H.264′s deblocking filter has two steps: strength calculation and the actual filter.  The first step calculates the parameters for the second step.  The filter runs on all the edges in each macroblock.  That’s 4 vertical edges of length 16 pixels and 4 horizontal edges of length 16 pixels.  The vertical edges are filtered first, from left to right, then the horizontal edges, from top to bottom (order matters!).  The leftmost edge is the one between the current macroblock and the left macroblock, while the topmost edge is the one between the current macroblock and the top macroblock.

Here’s the formula for the strength calculation in progressive mode. The highest strength that applies is always selected.

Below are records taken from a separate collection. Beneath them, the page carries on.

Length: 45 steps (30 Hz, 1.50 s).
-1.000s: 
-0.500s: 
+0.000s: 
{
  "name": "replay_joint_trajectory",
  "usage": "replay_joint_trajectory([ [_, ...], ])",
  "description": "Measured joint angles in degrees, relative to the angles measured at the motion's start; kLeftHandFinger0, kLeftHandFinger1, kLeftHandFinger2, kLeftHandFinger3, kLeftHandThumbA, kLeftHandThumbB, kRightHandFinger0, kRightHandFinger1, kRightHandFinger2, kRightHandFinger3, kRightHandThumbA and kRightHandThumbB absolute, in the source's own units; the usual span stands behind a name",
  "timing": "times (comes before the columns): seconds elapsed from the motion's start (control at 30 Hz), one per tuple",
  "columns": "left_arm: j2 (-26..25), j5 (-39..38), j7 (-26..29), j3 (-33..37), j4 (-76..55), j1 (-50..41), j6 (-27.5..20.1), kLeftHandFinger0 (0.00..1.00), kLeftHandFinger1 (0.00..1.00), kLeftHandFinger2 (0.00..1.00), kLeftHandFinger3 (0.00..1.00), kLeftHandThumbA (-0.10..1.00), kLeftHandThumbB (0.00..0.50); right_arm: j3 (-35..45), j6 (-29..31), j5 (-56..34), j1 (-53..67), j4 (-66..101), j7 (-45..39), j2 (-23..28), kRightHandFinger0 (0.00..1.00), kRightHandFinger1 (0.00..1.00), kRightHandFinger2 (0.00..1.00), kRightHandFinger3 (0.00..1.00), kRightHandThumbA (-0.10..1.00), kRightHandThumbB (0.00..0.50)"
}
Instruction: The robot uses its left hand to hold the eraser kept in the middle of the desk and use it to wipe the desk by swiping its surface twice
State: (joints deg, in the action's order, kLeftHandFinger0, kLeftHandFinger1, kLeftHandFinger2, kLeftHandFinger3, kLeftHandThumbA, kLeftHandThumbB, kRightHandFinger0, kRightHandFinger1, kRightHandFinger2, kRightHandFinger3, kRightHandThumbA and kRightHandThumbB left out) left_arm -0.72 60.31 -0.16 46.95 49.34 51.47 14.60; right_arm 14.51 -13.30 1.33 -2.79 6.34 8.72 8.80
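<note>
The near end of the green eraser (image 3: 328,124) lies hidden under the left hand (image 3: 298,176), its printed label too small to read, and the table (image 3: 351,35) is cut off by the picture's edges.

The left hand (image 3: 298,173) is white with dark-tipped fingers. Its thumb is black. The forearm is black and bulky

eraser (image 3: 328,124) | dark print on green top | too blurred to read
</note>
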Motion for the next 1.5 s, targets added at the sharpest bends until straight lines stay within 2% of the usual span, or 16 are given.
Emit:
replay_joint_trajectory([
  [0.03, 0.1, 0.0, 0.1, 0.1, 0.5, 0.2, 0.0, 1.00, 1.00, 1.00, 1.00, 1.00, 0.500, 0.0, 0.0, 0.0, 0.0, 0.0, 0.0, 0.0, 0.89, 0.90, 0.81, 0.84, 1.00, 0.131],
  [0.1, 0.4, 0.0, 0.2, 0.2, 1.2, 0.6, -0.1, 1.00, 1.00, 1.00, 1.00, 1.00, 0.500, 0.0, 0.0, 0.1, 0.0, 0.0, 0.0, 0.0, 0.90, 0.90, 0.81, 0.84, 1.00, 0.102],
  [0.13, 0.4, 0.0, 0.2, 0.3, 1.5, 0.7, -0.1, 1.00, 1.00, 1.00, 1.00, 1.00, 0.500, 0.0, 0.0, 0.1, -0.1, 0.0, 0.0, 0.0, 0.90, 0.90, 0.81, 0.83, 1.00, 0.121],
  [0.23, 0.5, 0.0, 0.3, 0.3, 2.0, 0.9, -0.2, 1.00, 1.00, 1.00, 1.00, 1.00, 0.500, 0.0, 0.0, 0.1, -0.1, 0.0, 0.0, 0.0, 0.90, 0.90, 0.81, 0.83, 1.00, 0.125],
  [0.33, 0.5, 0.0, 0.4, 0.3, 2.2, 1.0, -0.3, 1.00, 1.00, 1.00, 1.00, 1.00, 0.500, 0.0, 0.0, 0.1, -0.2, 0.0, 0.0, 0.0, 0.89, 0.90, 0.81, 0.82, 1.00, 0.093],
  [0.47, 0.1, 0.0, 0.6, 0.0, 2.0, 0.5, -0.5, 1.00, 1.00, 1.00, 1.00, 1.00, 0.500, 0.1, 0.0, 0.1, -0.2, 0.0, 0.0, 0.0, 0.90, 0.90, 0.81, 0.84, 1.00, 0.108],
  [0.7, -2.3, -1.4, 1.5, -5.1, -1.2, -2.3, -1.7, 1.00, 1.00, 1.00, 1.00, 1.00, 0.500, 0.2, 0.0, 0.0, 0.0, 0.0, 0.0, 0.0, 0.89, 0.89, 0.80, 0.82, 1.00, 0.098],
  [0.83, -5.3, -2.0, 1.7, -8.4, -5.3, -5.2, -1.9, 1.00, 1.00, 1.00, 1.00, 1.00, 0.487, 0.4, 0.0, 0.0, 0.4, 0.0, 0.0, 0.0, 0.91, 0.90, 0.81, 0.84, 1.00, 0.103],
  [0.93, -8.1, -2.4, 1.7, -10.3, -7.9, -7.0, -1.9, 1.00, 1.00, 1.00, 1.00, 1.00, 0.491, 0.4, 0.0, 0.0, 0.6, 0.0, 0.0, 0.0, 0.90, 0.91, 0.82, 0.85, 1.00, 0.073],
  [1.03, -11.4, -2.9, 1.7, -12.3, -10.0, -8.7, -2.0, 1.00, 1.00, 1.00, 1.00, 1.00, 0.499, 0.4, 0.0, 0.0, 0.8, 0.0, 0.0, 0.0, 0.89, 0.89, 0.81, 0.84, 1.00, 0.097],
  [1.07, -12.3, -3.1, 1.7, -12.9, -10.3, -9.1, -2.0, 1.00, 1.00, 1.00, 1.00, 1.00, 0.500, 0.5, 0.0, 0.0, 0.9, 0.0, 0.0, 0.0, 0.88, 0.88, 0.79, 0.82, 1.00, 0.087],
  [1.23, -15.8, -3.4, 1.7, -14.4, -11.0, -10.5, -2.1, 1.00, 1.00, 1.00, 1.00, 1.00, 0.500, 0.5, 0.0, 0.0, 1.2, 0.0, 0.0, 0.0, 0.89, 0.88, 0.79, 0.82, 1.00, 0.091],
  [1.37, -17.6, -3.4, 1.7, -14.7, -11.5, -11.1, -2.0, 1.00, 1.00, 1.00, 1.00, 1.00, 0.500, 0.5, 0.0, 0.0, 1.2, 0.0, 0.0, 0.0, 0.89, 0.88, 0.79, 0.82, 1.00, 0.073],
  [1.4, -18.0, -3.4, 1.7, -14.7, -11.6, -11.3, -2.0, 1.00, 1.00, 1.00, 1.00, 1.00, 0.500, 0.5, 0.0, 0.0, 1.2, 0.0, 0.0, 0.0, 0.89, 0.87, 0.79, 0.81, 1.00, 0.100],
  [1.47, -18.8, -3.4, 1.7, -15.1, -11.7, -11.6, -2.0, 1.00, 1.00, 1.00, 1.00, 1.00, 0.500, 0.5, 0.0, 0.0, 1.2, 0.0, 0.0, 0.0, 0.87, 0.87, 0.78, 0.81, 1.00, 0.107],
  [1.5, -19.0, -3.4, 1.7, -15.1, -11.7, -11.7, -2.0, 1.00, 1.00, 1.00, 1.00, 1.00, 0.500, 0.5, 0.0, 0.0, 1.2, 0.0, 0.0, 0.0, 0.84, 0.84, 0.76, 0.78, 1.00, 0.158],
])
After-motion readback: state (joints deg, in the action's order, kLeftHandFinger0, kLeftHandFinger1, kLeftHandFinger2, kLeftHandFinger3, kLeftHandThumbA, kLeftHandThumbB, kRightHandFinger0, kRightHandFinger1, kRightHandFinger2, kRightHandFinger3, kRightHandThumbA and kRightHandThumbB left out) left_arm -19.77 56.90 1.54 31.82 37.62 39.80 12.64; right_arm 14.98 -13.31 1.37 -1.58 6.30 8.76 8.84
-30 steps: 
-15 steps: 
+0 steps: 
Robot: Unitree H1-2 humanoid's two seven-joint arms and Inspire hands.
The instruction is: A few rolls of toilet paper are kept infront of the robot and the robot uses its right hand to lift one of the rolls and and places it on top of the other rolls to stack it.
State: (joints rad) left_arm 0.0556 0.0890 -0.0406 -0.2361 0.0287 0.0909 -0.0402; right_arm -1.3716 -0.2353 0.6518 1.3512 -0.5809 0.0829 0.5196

If we’re on the edge between an intra macroblock and any other macroblock: Strength 4
If we’re on an internal edge of an intra macroblock: Strength 3
If either side of a 4-pixel-long edge has residual data: Strength 2
If the motion vectors on opposite sides of a 4-pixel-long edge are at least a pixel apart (in either x or y direction) or the reference frames aren’t the same: Strength 1
Otherwise: Strength 0 (no deblocking)

These values are then thrown into a lookup table depending on the quantizer: higher quantizers have stronger deblocking.  Then the actual filter is run with the appropriate parameters.  Note that Strength 4 is actually a special deblocking mode that performs a much stronger filter and affects more pixels.

Read More…

03/18/2010 (10:29 pm)

Announcing x264 Summer of Code 2010!

Filed under: development,google,GSOC,x264 ::

With the announcement of Google Summer of Code 2010 and the acceptance of our umbrella organization, Videolan, we are proud to announce the third x264 Summer of Code!  After two years of progressively increasing success, we expect this year to be better than ever.  Last year’s successes include ARM support and weighted P-frame prediction.  This year we have a wide variety of projects of varying difficulty, including some old ones and a host of new tasks.  The qualification tasks are tough, so if you want to get involved, the sooner the better!

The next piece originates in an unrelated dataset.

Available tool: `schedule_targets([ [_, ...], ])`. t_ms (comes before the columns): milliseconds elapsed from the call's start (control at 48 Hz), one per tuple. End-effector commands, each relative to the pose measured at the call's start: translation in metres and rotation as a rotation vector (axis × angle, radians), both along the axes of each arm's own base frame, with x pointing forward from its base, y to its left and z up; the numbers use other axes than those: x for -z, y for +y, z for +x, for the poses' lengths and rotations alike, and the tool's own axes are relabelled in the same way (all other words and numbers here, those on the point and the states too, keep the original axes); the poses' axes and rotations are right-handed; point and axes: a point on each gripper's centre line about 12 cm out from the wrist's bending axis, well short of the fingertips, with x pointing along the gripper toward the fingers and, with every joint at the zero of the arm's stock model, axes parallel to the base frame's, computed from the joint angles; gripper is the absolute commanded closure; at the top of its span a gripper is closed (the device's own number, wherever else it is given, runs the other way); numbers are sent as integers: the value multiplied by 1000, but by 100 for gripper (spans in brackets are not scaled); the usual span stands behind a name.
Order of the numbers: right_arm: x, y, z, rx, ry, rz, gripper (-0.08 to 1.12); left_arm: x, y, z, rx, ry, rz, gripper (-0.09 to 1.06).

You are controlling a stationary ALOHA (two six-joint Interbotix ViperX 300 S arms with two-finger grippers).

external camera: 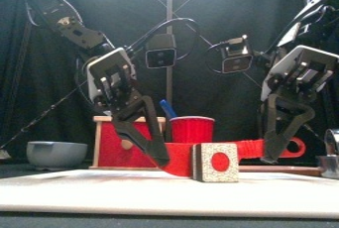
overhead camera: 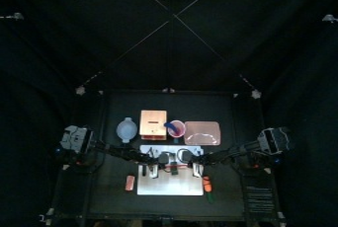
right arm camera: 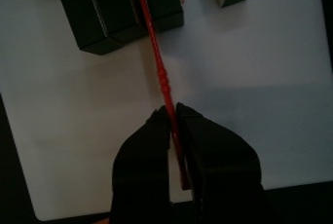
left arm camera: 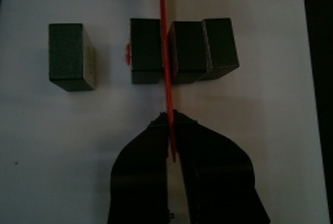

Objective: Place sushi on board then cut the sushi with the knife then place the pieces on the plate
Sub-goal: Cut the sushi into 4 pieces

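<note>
1. Grip: L gripper (left arm camera: 169,121) and R gripper (right arm camera: 173,116) both clamped narrow on red knife (left arm camera: 166,82), one at each end;
2. knife lies across sushi roll (left arm camera: 182,51), blade btw two blocks; a lone block (left arm camera: 72,57) sits apart from the other three;
3. sushi on white board (external camera: 79,194), near side of table;
4. far side, L to R: bowl (external camera: 56,153), wooden box (external camera: 126,138), red cup (external camera: 193,130) w/ blue knife (external camera: 169,108), pink tray (overhead camera: 203,130).

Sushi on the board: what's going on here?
The left hand and right hand each clamp one end of the red knife. Its blade lies across the sushi roll on the white board, between two blocks. One block already sits apart from the other three.
</note>
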Motion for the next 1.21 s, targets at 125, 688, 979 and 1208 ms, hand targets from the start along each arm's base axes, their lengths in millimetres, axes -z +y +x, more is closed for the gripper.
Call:
schedule_targets([
  [125, -4, -14, -2, 46, -3, -5, 72, -3, -4, -4, 31, 0, 16, 55],
  [688, -22, -18, 2, 65, -45, -2, 72, -20, 2, 0, 33, -48, 26, 55],
  [979, -63, -6, -1, 36, -147, 10, 72, -60, -12, 1, 65, -150, 9, 55],
  [1208, -64, 11, -4, -2, -152, 37, 72, -54, -34, -3, 90, -129, -22, 55],
])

Interested in getting started?  Check out the wiki page, hop on #x264 on Freenode IRC, and say hi to the gang!  No prior experience or knowledge in video compression necessary: just dedication and the willingness to ask questions and experiment until you figure things out.

01/17/2010 (10:40 pm)

What’s coming next in x264 development

As seen in the previous post, a whole category of x264 improvements has now been completed and committed.  So, many have asked–what’s next?  Many major features have, from the perspective of users, seemingly come out of nowhere, so hopefully this post will give a better idea as to what’s coming next.

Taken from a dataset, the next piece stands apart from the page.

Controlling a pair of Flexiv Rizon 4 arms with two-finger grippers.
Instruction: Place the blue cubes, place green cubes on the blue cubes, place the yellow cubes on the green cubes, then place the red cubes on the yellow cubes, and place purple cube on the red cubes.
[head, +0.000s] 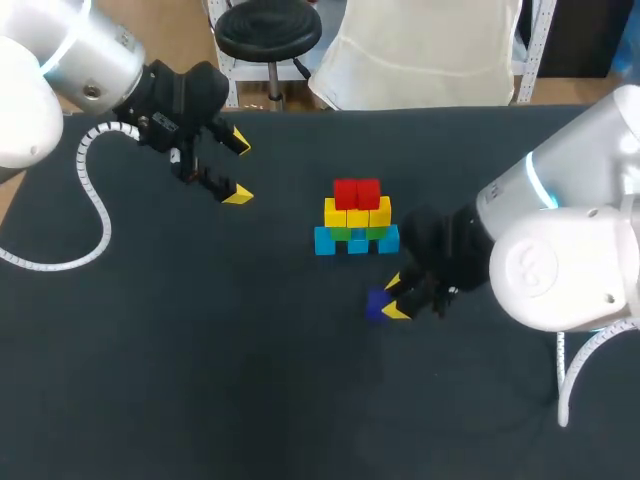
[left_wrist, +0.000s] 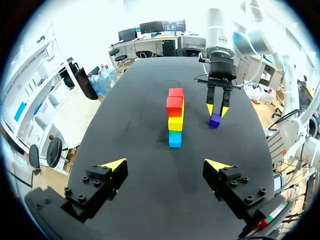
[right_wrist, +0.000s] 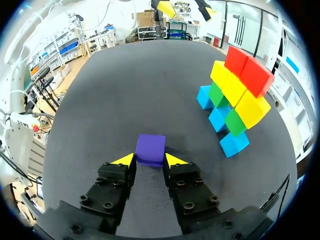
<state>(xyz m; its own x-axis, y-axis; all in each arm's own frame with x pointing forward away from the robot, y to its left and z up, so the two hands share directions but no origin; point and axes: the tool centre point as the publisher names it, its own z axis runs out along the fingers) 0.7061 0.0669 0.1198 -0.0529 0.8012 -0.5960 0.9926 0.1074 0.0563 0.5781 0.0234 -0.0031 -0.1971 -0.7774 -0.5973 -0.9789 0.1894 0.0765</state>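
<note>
A stepped stack stands mid-table: blue cubes (head: 357, 242) at the base, green cubes (head: 358, 233) on them, then yellow cubes (head: 357, 213), with red cubes (head: 357, 192) on top. In the right wrist view the same stack (right_wrist: 235, 95) rises off to one side, ahead of the fingers. A purple cube (right_wrist: 150, 148) lies on the mat in front of the stack. My right gripper (right_wrist: 150, 160) is shut on it, a yellow tip pressing each side; the head view shows that gripper (head: 394, 298) low at the cube (head: 377, 304). My left gripper (head: 240, 168) hangs open and empty, far left of the stack.
The black mat (head: 200, 350) covers the whole table. In the left wrist view the stack (left_wrist: 175, 120) stands straight ahead of my open left gripper (left_wrist: 165, 164), with my right gripper (left_wrist: 216, 110) at the purple cube (left_wrist: 215, 121) beside it.
</note>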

Big thanks to everyone who’s been helping with a lot of the changes outside of the core encoder.  This, by the way, is one of the easiest ways to get involved in x264 development; while learning how the encoder internals work is not necessarily that difficult, understanding enough to contribute useful changes often takes a lot of effort, especially since by and large the existing developers have already eliminated most of the low-hanging fruit.  By comparison, one can work on x264cli or parts of the libx264 outside the analysis sections with significantly less domain knowledge.  This doesn’t mean the work is any less difficult–only that it has a lower barrier to entry.

For most specific examples given below, I’ve put down an estimated time scale as an exercise in project estimation.  This is no guarantee as to when it will be done; just a wild guess by me.  Though it might serve as a personal motivator for the tasks that I’ve assigned to myself.  Don’t harass any of the other developers based on my bad guesses ;)

Do also note that even though projects have time scales doesn’t even necessarily mean that they will be finished at all: not everything that we plan ends up happening.  Many features end up sitting on the TODO list for months or even years before someone decides that it’s important enough to implement.  If your company is particularly interested in one of these features, I might be able to offer you a contract to make sure it gets done much sooner and in a way that best fits your use-case; contact me via email.

Read More…

12/06/2009 (1:15 am)

A curious SIMD assembly challenge: the zigzag

Filed under: assembly,development,speed,x264 ::

Most SIMD assembly functions are implemented in a rather straightforward fashion.  An experienced assembly programmer can spend 2 minutes looking at C code and either give a pretty good guess at how one would write SIMD for it–or equally–rule out SIMD as an optimization technique for that code.  There might be a nonintuitive approach that’s somewhat better, but one can usually get very good results merely by following the most obvious method.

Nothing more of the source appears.